A isso Paulo respondeu com palavras duras e propedêuticas no que diz respeito a morte e parousia. Aliás, a oposição de grupos judaicos (e suas inúmeras ramificações) perseguiram Paulo durante boa parte de seu ministério. Não foi diferente em Tessalônica. De acordo com kümmel:
“Em Tessalônica, foram evidentemente judeus locais que persuadiram a jovem comunidade cristã de que Paulo era um mágico de espírito corrompido, que servindo-se de todo tipo de truques, tentava autopromover-se empreendendo uma propaganda ambiciosa”.(KÜMMEL, 1982, p.331).

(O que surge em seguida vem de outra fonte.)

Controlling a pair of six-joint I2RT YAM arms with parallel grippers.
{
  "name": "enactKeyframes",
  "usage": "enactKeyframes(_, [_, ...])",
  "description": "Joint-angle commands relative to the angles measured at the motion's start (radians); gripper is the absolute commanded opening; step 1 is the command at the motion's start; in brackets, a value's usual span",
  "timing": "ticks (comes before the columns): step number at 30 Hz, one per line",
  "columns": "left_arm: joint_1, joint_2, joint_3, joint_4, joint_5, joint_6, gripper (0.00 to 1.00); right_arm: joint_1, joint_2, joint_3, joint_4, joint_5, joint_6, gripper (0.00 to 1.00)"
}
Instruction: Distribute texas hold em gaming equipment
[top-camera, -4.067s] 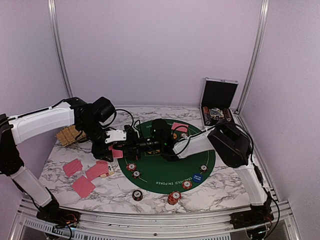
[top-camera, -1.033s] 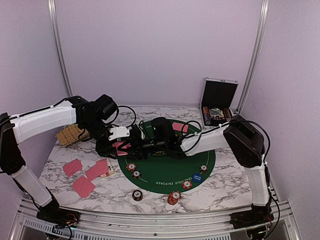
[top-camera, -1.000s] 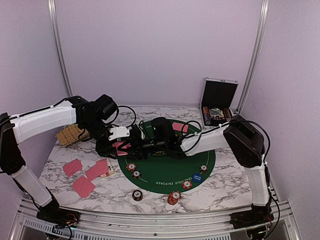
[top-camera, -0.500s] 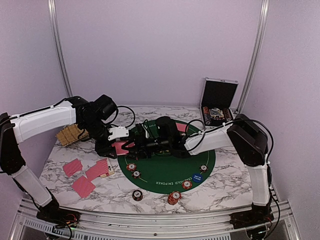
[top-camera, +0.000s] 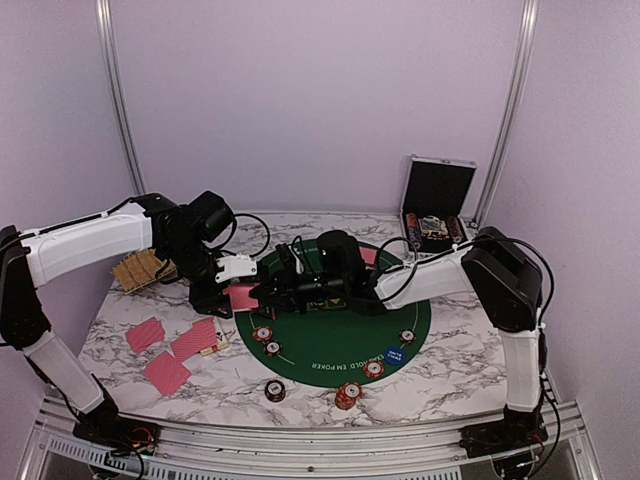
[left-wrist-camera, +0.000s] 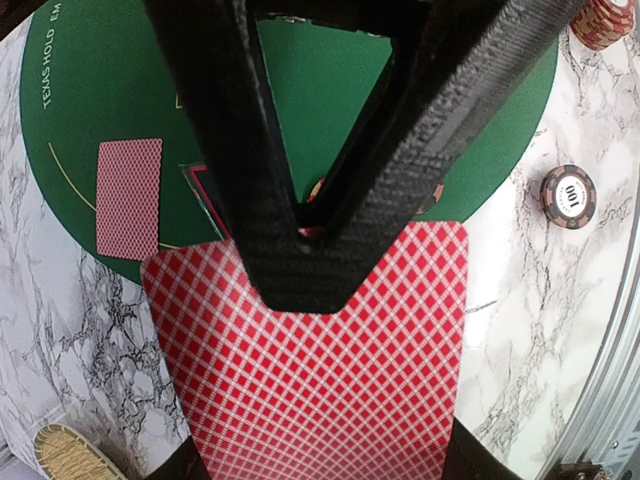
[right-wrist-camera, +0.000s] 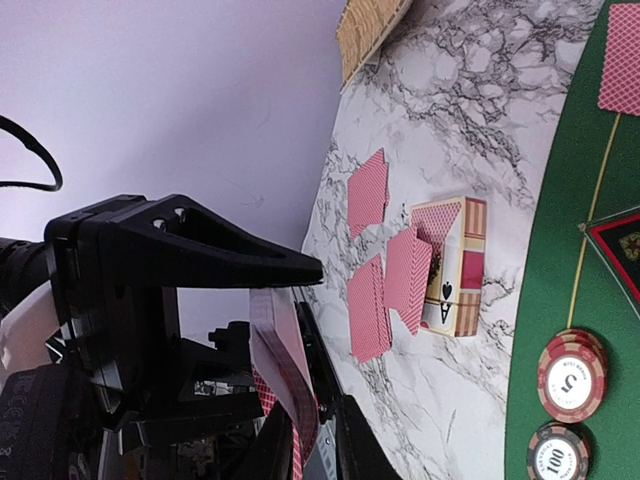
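Note:
My left gripper is shut on a stack of pink-red-backed playing cards above the marble left of the green felt mat. The stack fills the left wrist view. My right gripper reaches across the mat and its jaws close on the stack's free edge; one finger lies on the top card. Loose cards and a card box lie front left. Striped chips and a blue disc sit on the mat. A black triangular marker lies beside the chips.
A woven basket stands at the left edge. The open silver case stands at the back right. One card lies on the far side of the mat. Two chip stacks sit on the marble near the front edge.
My right arm has stretched further left across the mat until its fingers met the card stack in my left gripper. The left gripper has shifted slightly and lifted a little.

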Motion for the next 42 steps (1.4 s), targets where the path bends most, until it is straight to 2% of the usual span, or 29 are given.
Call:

Como estava recém egresso do judaísmo místico com forte ênfase mística e traumatológica as acusações de charlatanismo e manipulação eram comuns. De maneira que esse contexto e noção histórica ajudam na compreensão não somente da carta per se, mas também de seu entorno.
Talvez por desconhecimento e “boa fé” Paulo escreve uma carta genérica, dando margem a interpretações ambíguas que perduram até os dias atuais. Vejamos:

“Dizemo-vos, pois, isto, pela palavra do Senhor: que nós, os que ficarmos vivos para a vinda do Senhor, não precederemos os que dormem.
Porque o mesmo Senhor descerá do céu com alarido, e com voz de arcanjo, e com a trombeta de Deus; e os que morreram em Cristo ressuscitarão primeiro.
Depois nós, os que ficarmos vivos, seremos arrebatados juntamente com eles nas nuvens, a encontrar o Senhor nos ares, e assim estaremos sempre com o Senhor.
Portanto, consolai-vos uns aos outros com estas palavras”.
1 Tessalonicenses 4:15-18.

Não há menção de homem da iniquidade, anti-cristo e apostasia. Nesse primeiro momento Paulo somente cita a reunião iminente com Cristo sem outros precedentes. Isso levou naqueles tempos (a leva ainda hoje) a interpretações equivocadas.
Não se sabe o motivo pelo qual Paulo foi econômico nas palavras. Tudo leva a crer que não sabia com detalhes o que ocorria na comunidade. Soma-se a isso o fato de ser inexperiente na liderança de uma comunidade cristã.

O ensino paralelo e de “boca a boca” causava muita confusão na comunidade. Como havia apelo místico e extático a manipulação por meio de sinais e doutrinas fazia com que grupos disputassem proeminência e liderança local. Como não havia nenhum evangelho escrito e as pregações basicamente eram reinterpretações do Antigo Testamento e testemunhos orais as dificuldades se avolumavam de forma gigantesca.


KÜMMEL, W.G. Introdução ao Novo Testamento. São Paulo: Paulus, 1982.
HALE, D.B. Introdução ao estudo do Novo Testamento. São Paulo: JUERP, 1983.
MACHADO, J. O misticismo apocalíptico do apóstolo Paulo. São Paulo: Paulus, 2009.


Comentários

  1. Paulo foi abandonando a mística. Suas experiências místicas são pouco mencionadas. Tessalonicences é uma carta incipiente e bem particular, depois vamos notando que sua ênfase está na cruz e na ressurreição e na organização das comunidades e dos problemas comuns enfrentados.